Y, aunque es evidente que eso no justifica nada, todo indica que es esa la circunstancia que los convierte en bombas ambulantes e incapaces de razonar, que, de ser convenientemente desactivadas, evitarían mucho dolor e injusticias irreparables.

La creciente judicialización de los conflictos familiares, y la expeditiva resolución de los mismos mediante un procedimiento que tiende a cargar casi todo el coste económico, familiar y social sobre los hombres, convierte en graves e incontrolables muchos casos que en sí mismos no lo son.
Y el hecho de que la única solución que manejemos sea la de apretar todas las tuercas del castigo, sin intentar nada para aflojar esa presión que se hace incontrolable para las personalidades más débiles, sólo presagia un agravamiento de la situación que los análisis hechos con la omnipresente plantilla del machismo en modo alguno van a lograr entender.

La vigente ley de lucha contra la violencia de género, que no ha erradicado ninguna de las causas del problema, está agravando ciertos desajustes.
Y, aunque lo que se tiene por correcto es decir que todo va de maravilla y por la senda prevista, las mujeres siguen muriendo como antes, en medio de un desorden moral y jurídico que nadie quiere analizar ni reponer.

A Bibiana Aído no le queda más remedio que seguir insistiendo en que tenemos la mejor ley integral contra la violencia de género, y que cualquier rectificación en el modelo sería una catástrofe.
Pero los 4 años transcurridos desde la última redacción de esta ley se empeñan en decir lo contrario, y mientras las mujeres siguen muriendo con implacable cadencia, los efectos derivados de la tosquedad procesal con la que se trata la violencia de género obligan a cuestionarse hasta qué punto es sostenible el extremismo discriminatorio que rige en esta materia.

Contradecir el tópico discurso que sirve de ungüento para tan dolorosas quemaduras sigue siendo misión imposible.
Porque, al igual que en tantas otras cosas, se ha llegado a la conclusión de:
1.- que discutir es justificar,
2.- que los argumentos contra ciertos dogmas son un incentivo para el maltratador, y
3.- que, frente a un tema de tanta envergadura, quiebra cualquier debate sobre las garantías judiciales y sobre las causas que originan el penoso estado de cosas en el que nos encontramos.

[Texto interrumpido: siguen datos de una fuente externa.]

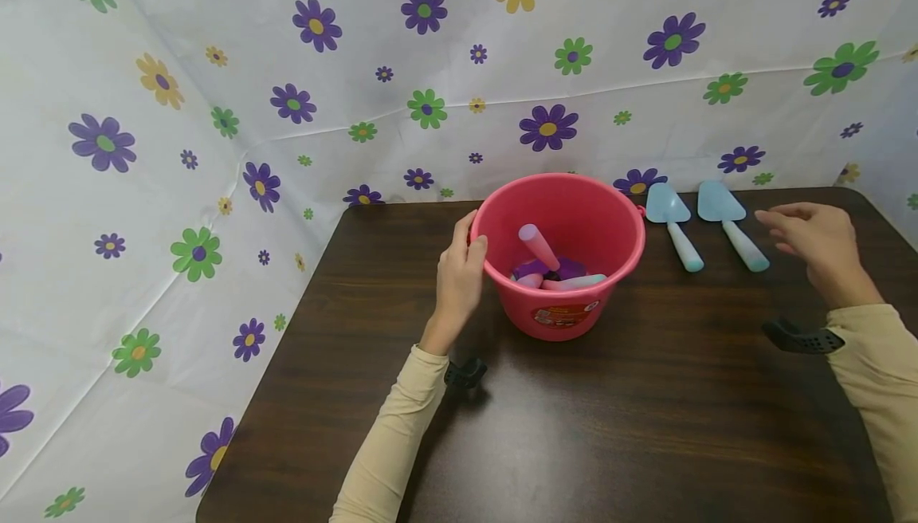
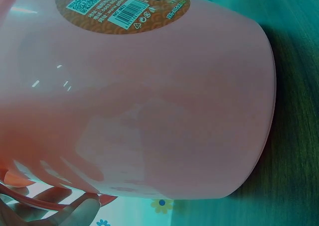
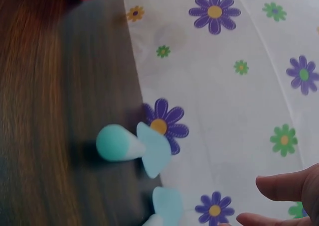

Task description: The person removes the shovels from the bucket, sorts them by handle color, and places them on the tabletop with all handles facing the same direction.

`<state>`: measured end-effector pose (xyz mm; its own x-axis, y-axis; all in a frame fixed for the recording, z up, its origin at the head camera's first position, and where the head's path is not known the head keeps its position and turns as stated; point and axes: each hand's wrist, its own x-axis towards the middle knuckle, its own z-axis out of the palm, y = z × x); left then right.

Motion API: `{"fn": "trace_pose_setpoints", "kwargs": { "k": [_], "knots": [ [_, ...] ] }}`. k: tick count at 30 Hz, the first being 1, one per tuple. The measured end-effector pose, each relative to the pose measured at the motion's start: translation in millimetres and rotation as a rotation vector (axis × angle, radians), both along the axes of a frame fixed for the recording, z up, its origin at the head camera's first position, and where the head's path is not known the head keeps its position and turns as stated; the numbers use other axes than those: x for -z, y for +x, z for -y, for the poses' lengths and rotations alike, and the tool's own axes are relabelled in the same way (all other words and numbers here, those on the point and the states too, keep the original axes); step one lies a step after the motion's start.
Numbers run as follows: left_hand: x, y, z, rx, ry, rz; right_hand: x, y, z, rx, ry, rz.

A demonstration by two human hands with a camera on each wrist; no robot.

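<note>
One glossy, tapered plastic bucket [image 1: 574, 216] stands on the wood-grain counter [image 1: 645, 411]; the left hand [image 1: 459, 276] grips its rim. Two smooth trowels [image 1: 677, 237], with flared blades and rounded handles, lie alongside. The right hand [image 1: 821, 240], holding nothing, hovers beside them.

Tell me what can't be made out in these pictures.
Head view: lower parts of the items in the pink bucket, hidden by its front wall.
Left wrist view: part of the label, cut off by the upper edge.
Right wrist view: most of the right hand, cut off by the right edge.
</note>
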<state>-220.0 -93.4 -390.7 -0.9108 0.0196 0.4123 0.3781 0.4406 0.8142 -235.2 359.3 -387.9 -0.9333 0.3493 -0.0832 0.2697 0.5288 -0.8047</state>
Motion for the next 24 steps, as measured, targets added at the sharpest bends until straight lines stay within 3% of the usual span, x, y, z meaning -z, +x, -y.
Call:
{"fn": "trace_pose_setpoints", "kwargs": {
  "k": [10, 24],
  "knots": [
    [0.3, -0.7, 0.2, 0.009, 0.008, 0.005, -17.2, 5.2, 17.1, -0.082, 0.018, -0.023],
    [1.6, -0.6, 1.3, 0.013, 0.015, 0.010, -56.7, 27.5, 61.5, -0.239, 0.060, -0.108]
  ]
}}
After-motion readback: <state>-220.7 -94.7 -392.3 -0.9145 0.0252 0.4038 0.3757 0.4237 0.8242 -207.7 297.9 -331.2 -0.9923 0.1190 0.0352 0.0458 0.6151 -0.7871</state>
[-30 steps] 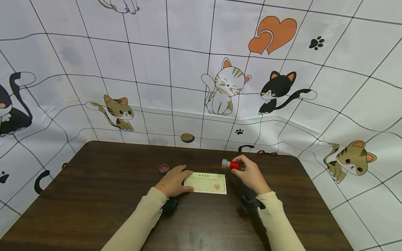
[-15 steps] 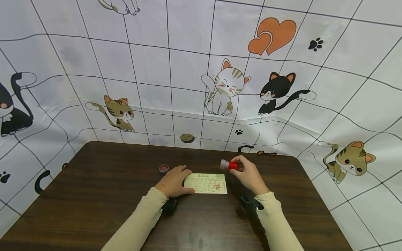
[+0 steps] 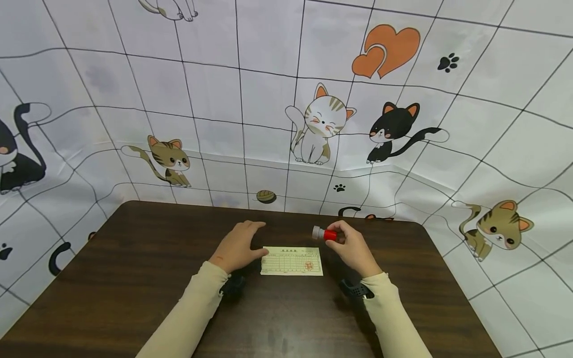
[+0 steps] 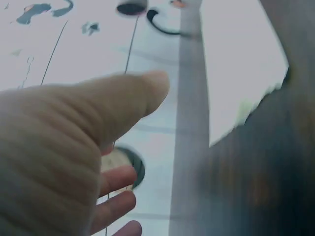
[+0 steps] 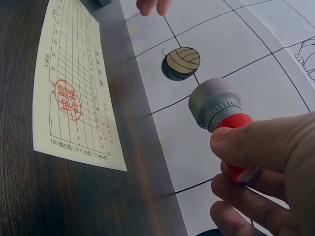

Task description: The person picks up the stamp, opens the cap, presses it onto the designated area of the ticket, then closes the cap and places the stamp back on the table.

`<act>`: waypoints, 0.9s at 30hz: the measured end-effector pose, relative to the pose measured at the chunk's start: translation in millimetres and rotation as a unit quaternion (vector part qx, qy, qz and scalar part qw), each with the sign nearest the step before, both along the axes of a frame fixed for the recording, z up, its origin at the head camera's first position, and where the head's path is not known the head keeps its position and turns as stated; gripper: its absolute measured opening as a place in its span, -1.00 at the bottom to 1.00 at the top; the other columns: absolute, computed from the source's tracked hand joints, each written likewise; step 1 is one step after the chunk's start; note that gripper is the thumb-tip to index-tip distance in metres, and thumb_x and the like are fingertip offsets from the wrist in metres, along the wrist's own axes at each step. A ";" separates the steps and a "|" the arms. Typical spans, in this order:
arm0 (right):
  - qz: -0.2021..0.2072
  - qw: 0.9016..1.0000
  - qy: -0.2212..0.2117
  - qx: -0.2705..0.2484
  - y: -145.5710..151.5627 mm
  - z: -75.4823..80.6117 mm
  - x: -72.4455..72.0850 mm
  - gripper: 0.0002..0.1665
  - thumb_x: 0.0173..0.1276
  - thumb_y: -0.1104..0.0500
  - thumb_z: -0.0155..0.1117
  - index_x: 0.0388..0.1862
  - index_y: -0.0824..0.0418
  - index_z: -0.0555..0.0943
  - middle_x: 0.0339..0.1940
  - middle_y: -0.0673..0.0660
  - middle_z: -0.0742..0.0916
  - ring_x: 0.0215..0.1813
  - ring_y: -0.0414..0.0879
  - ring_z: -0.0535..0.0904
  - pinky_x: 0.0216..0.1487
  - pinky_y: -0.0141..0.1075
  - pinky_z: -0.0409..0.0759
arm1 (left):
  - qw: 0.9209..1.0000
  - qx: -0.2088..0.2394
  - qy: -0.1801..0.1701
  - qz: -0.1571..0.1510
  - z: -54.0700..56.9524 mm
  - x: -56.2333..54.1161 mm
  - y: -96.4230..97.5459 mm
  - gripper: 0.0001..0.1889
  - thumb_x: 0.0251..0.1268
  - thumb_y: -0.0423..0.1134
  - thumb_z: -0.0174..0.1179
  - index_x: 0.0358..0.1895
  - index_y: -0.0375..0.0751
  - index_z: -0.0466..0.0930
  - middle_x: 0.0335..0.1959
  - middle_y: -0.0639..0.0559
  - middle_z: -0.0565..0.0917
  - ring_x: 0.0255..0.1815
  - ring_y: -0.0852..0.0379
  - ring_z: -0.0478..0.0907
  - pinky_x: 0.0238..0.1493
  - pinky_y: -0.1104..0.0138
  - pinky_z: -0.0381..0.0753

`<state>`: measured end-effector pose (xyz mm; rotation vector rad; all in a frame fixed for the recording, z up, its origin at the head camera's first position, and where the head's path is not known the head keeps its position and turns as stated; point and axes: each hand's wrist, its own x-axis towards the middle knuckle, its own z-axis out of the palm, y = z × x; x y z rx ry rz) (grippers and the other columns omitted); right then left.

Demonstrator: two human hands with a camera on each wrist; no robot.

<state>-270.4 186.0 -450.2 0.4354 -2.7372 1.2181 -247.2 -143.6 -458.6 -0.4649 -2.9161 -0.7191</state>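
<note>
A pale yellow printed slip (image 3: 291, 261) lies flat on the dark wooden table, a round red seal mark (image 5: 67, 100) near one end. My left hand (image 3: 237, 247) hovers at the slip's left edge with relaxed, spread fingers and holds nothing; in the left wrist view its thumb (image 4: 133, 93) is apart from the blurred slip. Right of the slip, my right hand (image 3: 356, 251) pinches the red handle of a stamp (image 5: 215, 102) between thumb and fingers. The stamp's grey end points left, held above the table. The small round reddish dish is hidden behind my left hand.
The dark brown table (image 3: 134, 278) ends at a back edge against a white sheet (image 3: 215, 124) printed with grid lines and cartoon cats. Dark bands sit on both wrists, over or by pale sleeves (image 3: 188, 308).
My left hand has lifted off the slip and shifted left and away from me, covering the small round dish. The right hand with the stamp has drifted slightly left.
</note>
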 end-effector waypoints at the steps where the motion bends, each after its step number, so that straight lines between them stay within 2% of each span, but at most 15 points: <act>1: 0.001 1.000 0.001 -0.002 -0.2 0.2 0.3 -0.58 0.32 0.31 0.50 0.11 0.16 0.60 0.01 0.17 0.73 -0.18 -0.01 0.61 -0.17 -0.20 0.63 | 1.000 -0.001 0.001 0.006 0.1 -1.1 -4.4 -0.18 0.24 0.05 0.49 0.52 -0.14 0.39 0.43 -0.19 0.49 0.46 -0.25 0.38 0.36 -0.14 0.47; 6: 0.001 1.000 0.003 -0.007 -0.4 1.9 1.6 -0.58 0.31 0.31 0.50 0.11 0.17 0.60 0.01 0.17 0.73 -0.20 -0.02 0.60 -0.19 -0.20 0.62 | 0.999 0.004 -0.011 0.036 -0.7 -5.6 -26.9 -0.16 0.21 -0.02 0.53 0.51 -0.23 0.39 0.42 -0.30 0.46 0.43 -0.34 0.37 0.33 -0.21 0.46; 13: 0.002 1.000 -0.004 -0.007 -2.0 -0.5 1.1 -0.59 0.32 0.31 0.50 0.10 0.15 0.60 0.02 0.16 0.73 -0.18 -0.03 0.63 -0.15 -0.20 0.65 | 0.997 -0.001 -0.044 0.065 -7.0 -6.9 -50.8 -0.27 0.21 -0.10 0.52 0.40 -0.30 0.49 0.31 -0.37 0.51 0.30 -0.37 0.44 0.20 -0.19 0.54; 19: 0.006 1.000 -0.016 -0.016 -3.6 -3.3 1.7 -0.60 0.32 0.32 0.50 0.09 0.15 0.60 0.03 0.17 0.72 -0.17 -0.03 0.66 -0.14 -0.18 0.69 | 0.995 0.000 -0.062 0.080 -10.2 -6.5 -56.8 -0.37 0.23 -0.08 0.51 0.31 -0.30 0.57 0.20 -0.32 0.56 0.16 -0.30 0.50 0.10 -0.15 0.60; 27: 0.011 1.000 -0.015 -0.012 -5.8 -3.4 1.6 -0.59 0.32 0.33 0.50 0.10 0.17 0.59 0.04 0.18 0.72 -0.15 -0.03 0.68 -0.09 -0.14 0.73 | 0.995 -0.011 -0.053 0.080 -11.4 -7.1 -56.8 -0.44 0.27 -0.11 0.49 0.26 -0.30 0.61 0.11 -0.29 0.60 0.10 -0.26 0.53 0.07 -0.12 0.61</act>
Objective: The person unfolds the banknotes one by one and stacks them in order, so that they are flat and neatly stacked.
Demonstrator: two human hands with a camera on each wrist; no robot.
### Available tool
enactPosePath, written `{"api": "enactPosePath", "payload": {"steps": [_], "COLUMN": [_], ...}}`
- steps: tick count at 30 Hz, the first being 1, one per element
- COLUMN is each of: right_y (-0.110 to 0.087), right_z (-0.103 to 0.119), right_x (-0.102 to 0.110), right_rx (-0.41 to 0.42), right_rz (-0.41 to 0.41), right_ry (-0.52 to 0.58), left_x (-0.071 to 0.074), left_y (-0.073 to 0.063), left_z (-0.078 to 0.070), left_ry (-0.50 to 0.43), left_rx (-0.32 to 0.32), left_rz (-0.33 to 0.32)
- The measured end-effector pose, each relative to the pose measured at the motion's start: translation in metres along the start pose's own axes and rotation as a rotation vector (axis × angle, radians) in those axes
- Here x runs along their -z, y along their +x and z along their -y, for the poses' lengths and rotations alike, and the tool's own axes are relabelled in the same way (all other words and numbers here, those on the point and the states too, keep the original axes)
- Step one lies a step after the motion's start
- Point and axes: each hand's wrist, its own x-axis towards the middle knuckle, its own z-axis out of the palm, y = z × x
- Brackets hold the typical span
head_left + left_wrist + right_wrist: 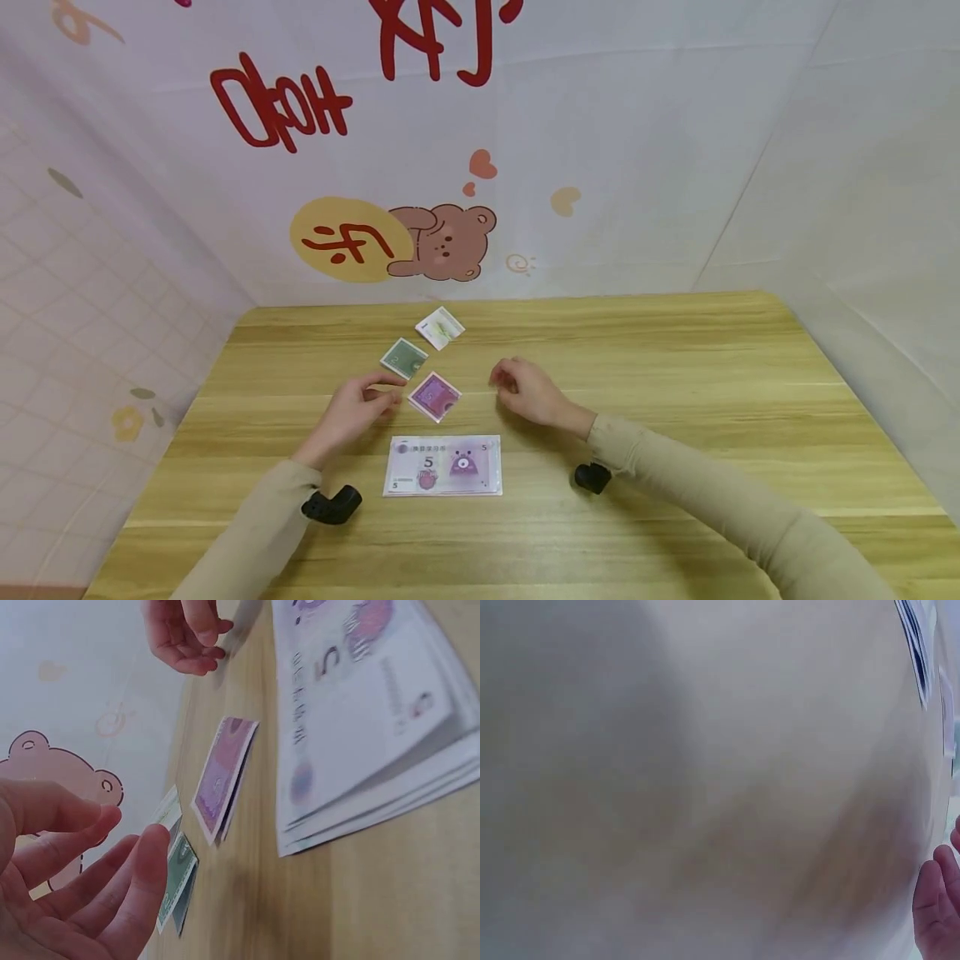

Pero la única respuesta articulada fue la de poner a funcionar todo el sistema mediático:
a.- que protege el pensamiento único para que nadie reconozca un error,
b.- para que todo el mundo pida paciencia,
c.- para que la culpa sólo recaiga en la escasez de medios represivos, y
d.- para que, no pudiendo medir el éxito en función de las muertes evitadas, nos acostumbremos a medirlo en relación con:
xxxx las denuncias presentadas,
xxxx los destierros decretados,
xxxx las mujeres acogidas y
xxxx las pulseras implantadas.

Y eso, como ya se ve, es un fracaso.
Porque la represión es absolutamente inútil contra el que ya ha decidido morir.
Y sólo una sociedad moralmente fría, que transfiere toda la responsabilidad ética a las normas objetivas, es capaz de pensar que el suicidio del asesino nos interpela menos y con menos dramatismo que la muerte de la asesinada.
Porque el asesinato y el suicidio son las 2 caras de una misma moneda, y tienen que ser abordadas, como enfermedad o como problema, de forma conjunta, inteligente y civilizada.